Copy exactly the lines from the start of the data below through the one that carries "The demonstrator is", and only those.

◇ ◇ ◇ ◇ ◇ ◇ ◇

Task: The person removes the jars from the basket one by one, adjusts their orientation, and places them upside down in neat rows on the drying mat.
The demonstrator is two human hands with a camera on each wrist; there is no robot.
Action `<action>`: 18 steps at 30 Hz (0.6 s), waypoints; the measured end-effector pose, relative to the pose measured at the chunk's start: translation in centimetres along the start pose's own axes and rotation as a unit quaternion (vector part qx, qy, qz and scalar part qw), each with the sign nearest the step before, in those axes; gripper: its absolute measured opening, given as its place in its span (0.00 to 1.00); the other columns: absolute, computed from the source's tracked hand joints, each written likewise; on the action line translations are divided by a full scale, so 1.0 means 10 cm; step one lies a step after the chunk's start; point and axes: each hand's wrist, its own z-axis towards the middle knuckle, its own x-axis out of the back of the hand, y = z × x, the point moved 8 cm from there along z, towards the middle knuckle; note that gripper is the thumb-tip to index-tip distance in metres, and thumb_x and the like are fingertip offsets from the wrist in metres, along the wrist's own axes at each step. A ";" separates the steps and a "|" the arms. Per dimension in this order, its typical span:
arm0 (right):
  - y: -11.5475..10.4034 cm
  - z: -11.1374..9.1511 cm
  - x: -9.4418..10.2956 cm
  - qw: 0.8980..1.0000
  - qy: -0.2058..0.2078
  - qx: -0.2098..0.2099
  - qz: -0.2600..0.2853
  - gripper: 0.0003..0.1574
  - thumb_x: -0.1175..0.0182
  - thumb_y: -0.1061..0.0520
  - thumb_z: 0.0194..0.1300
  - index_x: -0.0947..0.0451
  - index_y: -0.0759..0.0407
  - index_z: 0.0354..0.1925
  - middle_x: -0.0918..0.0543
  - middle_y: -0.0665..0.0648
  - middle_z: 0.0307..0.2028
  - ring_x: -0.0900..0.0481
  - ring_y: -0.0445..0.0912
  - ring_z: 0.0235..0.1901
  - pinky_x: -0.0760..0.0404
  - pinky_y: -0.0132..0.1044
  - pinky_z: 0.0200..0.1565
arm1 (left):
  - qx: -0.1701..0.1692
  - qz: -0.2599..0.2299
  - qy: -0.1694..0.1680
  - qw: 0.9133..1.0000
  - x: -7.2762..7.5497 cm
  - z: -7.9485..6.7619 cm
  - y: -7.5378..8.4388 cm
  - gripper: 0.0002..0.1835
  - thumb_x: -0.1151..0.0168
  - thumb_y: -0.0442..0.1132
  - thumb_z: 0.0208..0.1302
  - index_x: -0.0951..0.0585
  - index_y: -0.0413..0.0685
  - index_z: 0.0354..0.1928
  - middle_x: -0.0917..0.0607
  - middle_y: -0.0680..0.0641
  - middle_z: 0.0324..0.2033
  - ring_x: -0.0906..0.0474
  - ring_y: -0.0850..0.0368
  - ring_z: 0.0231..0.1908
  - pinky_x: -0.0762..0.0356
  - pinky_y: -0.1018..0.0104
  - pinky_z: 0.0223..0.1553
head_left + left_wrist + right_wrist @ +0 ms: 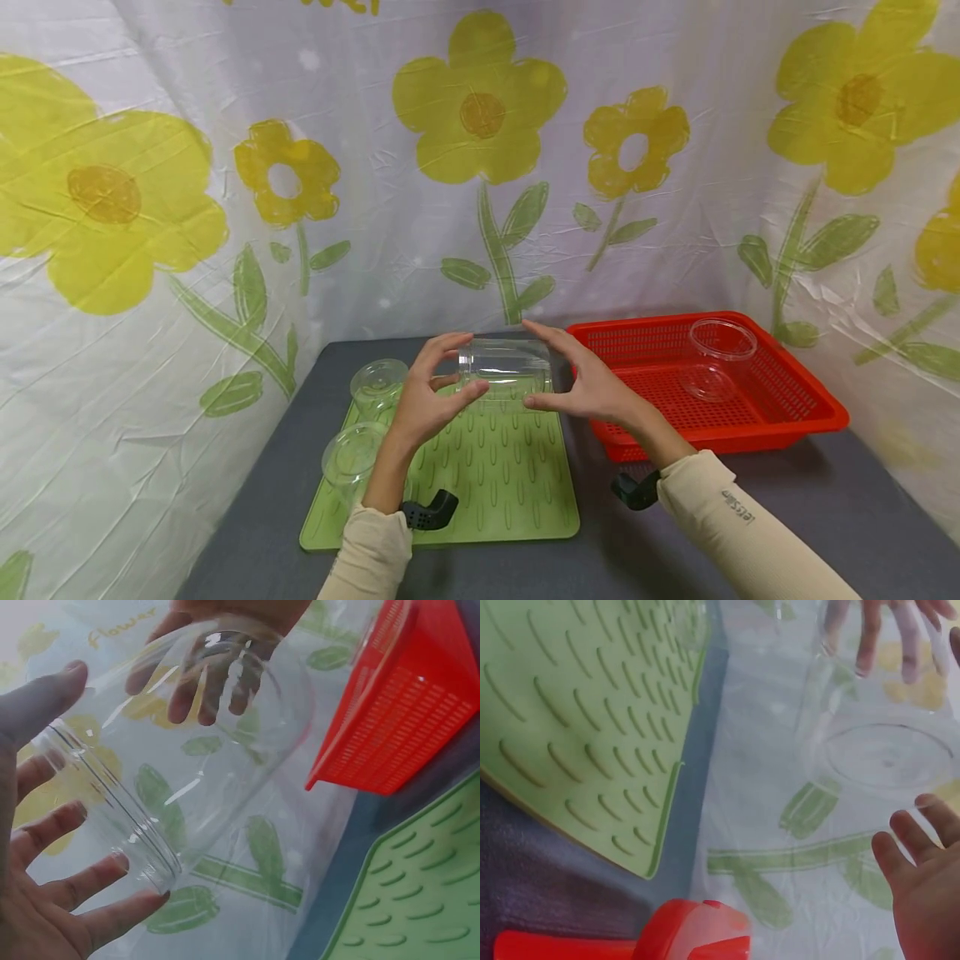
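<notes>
A clear plastic jar (504, 367) with a threaded neck lies sideways in the air over the green ribbed mat (487, 492). My left hand (433, 396) grips it round the neck, thumb on one side and fingertips along the threads in the left wrist view. At the jar's base end is my right hand (592, 383), its thumb and fingers spread wide on either side. In the right wrist view, the fingertips (922, 825) of that hand are right by the round base. Two more clear containers (378, 385) stand along the mat's left side.
A red slotted basket (720, 442) stands to the right of the mat, with one clear container (708, 375) inside. Dark grey cloth (255, 508) covers the table. Behind and at both sides hangs a white curtain (375, 275) with yellow flowers.
</notes>
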 end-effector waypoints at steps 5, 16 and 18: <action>0.00 0.00 0.02 0.998 0.007 0.007 0.054 0.60 0.24 0.51 0.59 0.47 0.30 0.79 0.42 0.49 0.79 0.42 0.59 0.77 0.40 0.66 0.73 | -0.013 -0.041 0.028 0.999 0.04 -0.04 -0.02 0.34 0.28 0.35 0.63 0.27 0.57 0.71 0.30 0.47 0.69 0.32 0.40 0.67 0.21 0.35 0.58; -0.03 0.03 0.01 0.990 0.009 0.029 0.141 0.59 0.27 0.58 0.62 0.47 0.33 0.79 0.44 0.48 0.80 0.44 0.57 0.78 0.37 0.63 0.73 | -0.019 -0.106 0.051 0.993 0.03 -0.10 -0.02 0.34 0.32 0.34 0.65 0.31 0.44 0.72 0.34 0.45 0.73 0.34 0.36 0.66 0.18 0.48 0.58; -0.03 0.03 0.01 0.989 0.009 0.029 0.148 0.58 0.27 0.58 0.62 0.47 0.33 0.79 0.44 0.48 0.79 0.43 0.57 0.78 0.36 0.63 0.73 | -0.020 -0.119 0.053 0.991 0.02 -0.11 -0.03 0.34 0.33 0.33 0.66 0.32 0.44 0.72 0.34 0.45 0.73 0.34 0.36 0.65 0.17 0.52 0.56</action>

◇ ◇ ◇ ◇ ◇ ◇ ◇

◆ Solved exercise ◆
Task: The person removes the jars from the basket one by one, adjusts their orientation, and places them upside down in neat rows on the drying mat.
The demonstrator is two human hands with a camera on each wrist; there is no robot.

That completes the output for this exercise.